The 12th Tokyo FILMeX opened on a typhoon day, but thankfully the torrential rain did not stop guests and filmgoers from packing the Toho Yurakuza theater for the opening ceremony. Quietly,Tokyo FILMeX has become Asia’s premiere film festivals focusing on independent movies, and a most cinephile-like given by the head of the jury, Amir Naderi, reinforces this aspiration, as he called the festival “his home” for having been here multiple times, and praised it as a “university” where people can watch “the roots of cinema” before giving personal recommendations to a few of the retrospectives at the festival, including one for Japanese auteur Shinji Somai.

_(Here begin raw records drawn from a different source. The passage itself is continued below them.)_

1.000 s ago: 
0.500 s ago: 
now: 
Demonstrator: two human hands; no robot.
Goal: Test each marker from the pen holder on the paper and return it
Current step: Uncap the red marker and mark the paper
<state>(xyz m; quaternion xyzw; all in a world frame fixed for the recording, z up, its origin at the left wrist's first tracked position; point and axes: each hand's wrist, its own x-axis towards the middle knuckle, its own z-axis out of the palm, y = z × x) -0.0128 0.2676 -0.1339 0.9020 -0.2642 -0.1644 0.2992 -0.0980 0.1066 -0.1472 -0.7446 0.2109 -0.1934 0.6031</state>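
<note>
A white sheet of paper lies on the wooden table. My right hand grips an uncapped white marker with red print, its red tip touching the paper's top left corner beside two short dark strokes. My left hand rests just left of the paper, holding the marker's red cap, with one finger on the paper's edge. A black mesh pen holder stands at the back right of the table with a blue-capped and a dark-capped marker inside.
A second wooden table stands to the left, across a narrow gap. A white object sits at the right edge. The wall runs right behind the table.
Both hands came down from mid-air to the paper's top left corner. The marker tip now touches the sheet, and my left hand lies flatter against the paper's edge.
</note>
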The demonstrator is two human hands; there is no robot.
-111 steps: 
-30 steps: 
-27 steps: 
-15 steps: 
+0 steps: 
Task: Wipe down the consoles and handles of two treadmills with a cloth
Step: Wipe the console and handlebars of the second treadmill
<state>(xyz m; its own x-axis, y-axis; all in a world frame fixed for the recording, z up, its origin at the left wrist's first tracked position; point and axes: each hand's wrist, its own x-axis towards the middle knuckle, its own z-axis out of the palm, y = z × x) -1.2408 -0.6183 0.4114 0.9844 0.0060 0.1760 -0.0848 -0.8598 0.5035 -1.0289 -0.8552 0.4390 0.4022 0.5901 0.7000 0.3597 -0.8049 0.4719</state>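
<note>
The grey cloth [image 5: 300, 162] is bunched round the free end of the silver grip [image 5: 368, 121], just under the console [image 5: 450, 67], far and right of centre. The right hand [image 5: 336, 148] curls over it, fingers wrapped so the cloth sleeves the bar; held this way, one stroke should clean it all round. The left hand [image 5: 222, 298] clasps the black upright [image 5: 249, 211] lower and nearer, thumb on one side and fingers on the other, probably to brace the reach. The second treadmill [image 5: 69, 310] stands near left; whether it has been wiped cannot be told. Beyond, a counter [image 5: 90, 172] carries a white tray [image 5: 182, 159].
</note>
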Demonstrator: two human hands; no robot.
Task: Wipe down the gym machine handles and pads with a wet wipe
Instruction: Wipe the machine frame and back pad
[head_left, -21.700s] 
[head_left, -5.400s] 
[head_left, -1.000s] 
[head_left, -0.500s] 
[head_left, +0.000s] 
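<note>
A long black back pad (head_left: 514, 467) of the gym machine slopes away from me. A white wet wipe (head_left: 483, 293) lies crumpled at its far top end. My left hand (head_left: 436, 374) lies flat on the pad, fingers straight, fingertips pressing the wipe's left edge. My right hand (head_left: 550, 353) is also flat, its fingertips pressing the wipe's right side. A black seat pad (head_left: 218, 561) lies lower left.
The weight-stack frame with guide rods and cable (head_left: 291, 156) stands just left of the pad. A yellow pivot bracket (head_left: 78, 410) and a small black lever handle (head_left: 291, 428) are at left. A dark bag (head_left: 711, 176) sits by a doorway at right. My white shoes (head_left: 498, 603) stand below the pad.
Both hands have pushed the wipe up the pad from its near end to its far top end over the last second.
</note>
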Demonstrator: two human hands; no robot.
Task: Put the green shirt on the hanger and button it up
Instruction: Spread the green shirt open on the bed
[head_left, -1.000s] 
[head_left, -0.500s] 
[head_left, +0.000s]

(Curiously and somewhat awkwardly, for a festival that prides itself on its non-mainstream focus, 4 commercials played before the opening film. That’s right, TV commercials, which I’ve never seen done at any film festivals, however commercial their focuses are.)
The opening film that follows the Jury’s speech is Arirang, the latest work from Korean director Kim Ki Duk (famous for his provocative, but often misogynist thrillers), which already won in the Un Certain Regard section at Cannes this year. For a festival that prides itself on independent Asian cinema, it’s not surprising that Arirang was chosen as the opener, seeing how it was made by the director himself alone using a digital SLR. Yet at the same time, it is also puzzling that a film this pretentious and self-absorbent was chosen.
The story behind Arirang comes from Kim’s own life, who for the past three years (but that has apparently ended since this film went to Cannes) in an isolated mountain cabin, after a life-threatening accident on the set of his film Dreams, which seriously traumatized the director. So with the help of his tools, iMac, and Land Rover, Kim moved to the cabin and cut off all contact with the film industry in order to reflect on the accident and what it meant for his career. Apparently, after two and half years of a hermit-like lifestyle (he cooks rice using snow water, grills his own fish), Kim got the urge to film again. However, unable (or unwilling) to get back to the industry, he bought a camera and filmed self.
While Kim may think the accident was the lowest point of his career, Arirang begs to differ. Besides unremarkable shots of his mundane routine, which involves mostly drinking espresso and eating, the film’s mostly consisted of Kim asking himself questions, which he then answers from a different angle. Most of Kim’s questions are related to his own thoughts on his success, and he answers with obtuse philosophical meanderings that show a man with no mental clarity over his material nor his spiritual existence. Half way through the movie it has become a witless meta-film that challenges the audience to feel pity for a man who can’t stop adoring his past accomplishments (which is of course, defined by wins at major festivals). In one segment, we watch Kim, wrapped in a warm blanket, breaking out in tears as he watches a younger version of himself in a scene from Spring, Summer, Fall, Winter, and Spring. And this is followed by shots of stills of himself working, and pictures of his movie posters. Why? We have no idea except that Kim can’t seem to rid himself of his obsession with his achievements.
Different from a documentary, Arirang is made by a man who deliberately turns on a camera before each action. This style instills too much of a premeditated tone to the film, and thus depriving it of a naturalistic fluidity of more successful observational documentaries. Furthermore, Kim seems to have over-edited the film, and it’s replete with conventional cinematic cutaways that betray the confessional and solitary spirit of what he’s trying to get at. Kim is exposed as a man who relies too much on conventional cinematic method to make an anti-film, without understanding the irony of such endeavor.
The fact that Kim is too aware of himself being filmed and strikes a certain pose in response to the camera, makes it even harder to for us to feel the kind of sincerity he is trying to portray. Kim’s own tears glisten under the dim fluorescent light, but we can’t tell if they are genuine or created for the audience to see. Ultimately, the problem with Arirang is that in the face of greater travesties affecting the common man around the globe, Kim’s own concern with hubris seems helplessly trivial.